### Assigned task
From the line below that contains "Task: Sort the" to the line that contains "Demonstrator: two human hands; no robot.", repeat every line exactly, both ends included, and nothing else.

★ ★ ★ ★

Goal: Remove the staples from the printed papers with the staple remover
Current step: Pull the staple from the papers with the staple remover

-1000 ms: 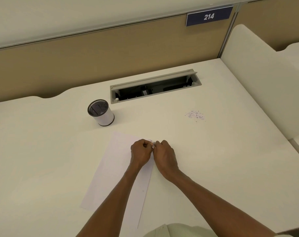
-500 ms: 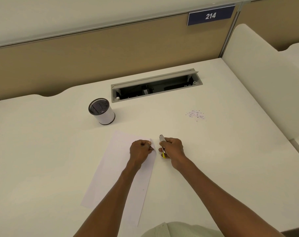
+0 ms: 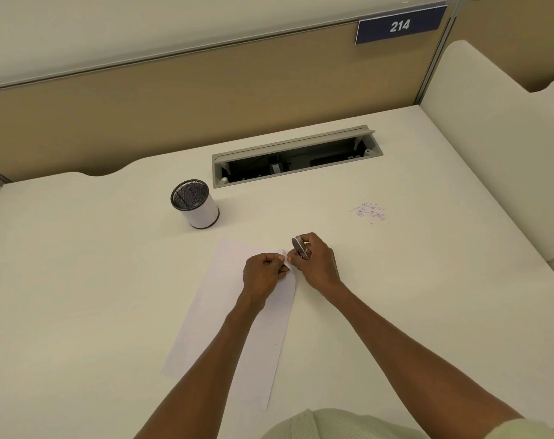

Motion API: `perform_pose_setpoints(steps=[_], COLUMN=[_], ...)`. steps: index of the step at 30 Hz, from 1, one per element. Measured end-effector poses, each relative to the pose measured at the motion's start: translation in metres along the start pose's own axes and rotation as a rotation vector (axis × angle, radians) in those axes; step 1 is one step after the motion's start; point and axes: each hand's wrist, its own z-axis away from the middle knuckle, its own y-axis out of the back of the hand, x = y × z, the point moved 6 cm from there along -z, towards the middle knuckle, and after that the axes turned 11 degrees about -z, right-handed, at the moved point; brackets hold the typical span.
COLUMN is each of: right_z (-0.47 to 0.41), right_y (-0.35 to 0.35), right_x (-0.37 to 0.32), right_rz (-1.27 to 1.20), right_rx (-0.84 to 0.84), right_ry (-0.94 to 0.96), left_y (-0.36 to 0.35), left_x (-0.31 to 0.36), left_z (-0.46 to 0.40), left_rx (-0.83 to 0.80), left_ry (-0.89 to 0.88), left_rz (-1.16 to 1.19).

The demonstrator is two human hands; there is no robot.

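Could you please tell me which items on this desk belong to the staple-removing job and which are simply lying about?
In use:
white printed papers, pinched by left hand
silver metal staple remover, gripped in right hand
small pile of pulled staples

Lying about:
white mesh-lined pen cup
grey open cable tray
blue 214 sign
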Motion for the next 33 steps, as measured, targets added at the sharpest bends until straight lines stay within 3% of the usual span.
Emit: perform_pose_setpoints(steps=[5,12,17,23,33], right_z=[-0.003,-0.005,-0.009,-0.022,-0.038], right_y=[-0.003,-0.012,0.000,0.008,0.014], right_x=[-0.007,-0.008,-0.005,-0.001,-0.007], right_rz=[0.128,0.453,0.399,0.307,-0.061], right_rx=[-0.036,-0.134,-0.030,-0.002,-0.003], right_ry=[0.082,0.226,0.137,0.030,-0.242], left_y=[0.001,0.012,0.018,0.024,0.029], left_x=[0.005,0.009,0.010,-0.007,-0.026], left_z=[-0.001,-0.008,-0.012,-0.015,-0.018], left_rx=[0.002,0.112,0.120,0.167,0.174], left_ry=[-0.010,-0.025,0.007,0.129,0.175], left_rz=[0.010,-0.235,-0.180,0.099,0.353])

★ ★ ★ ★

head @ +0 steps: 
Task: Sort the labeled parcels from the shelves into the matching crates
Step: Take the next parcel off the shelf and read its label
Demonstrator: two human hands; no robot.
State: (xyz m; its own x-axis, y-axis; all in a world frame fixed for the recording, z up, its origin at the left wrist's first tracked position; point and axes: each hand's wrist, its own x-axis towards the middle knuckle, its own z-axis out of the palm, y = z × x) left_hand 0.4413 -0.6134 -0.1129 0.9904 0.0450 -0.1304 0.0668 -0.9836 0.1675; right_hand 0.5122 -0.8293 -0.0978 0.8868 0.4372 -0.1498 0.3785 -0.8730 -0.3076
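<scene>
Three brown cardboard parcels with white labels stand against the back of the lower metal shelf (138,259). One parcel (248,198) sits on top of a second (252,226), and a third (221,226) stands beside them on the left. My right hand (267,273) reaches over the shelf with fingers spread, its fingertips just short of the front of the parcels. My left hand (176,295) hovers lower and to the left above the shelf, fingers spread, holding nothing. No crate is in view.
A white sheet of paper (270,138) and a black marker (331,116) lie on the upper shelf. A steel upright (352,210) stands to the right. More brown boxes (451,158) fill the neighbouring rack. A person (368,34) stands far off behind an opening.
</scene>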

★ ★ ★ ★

### Exercise output
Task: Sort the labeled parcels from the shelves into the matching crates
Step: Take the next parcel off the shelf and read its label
Demonstrator: two human hands; no robot.

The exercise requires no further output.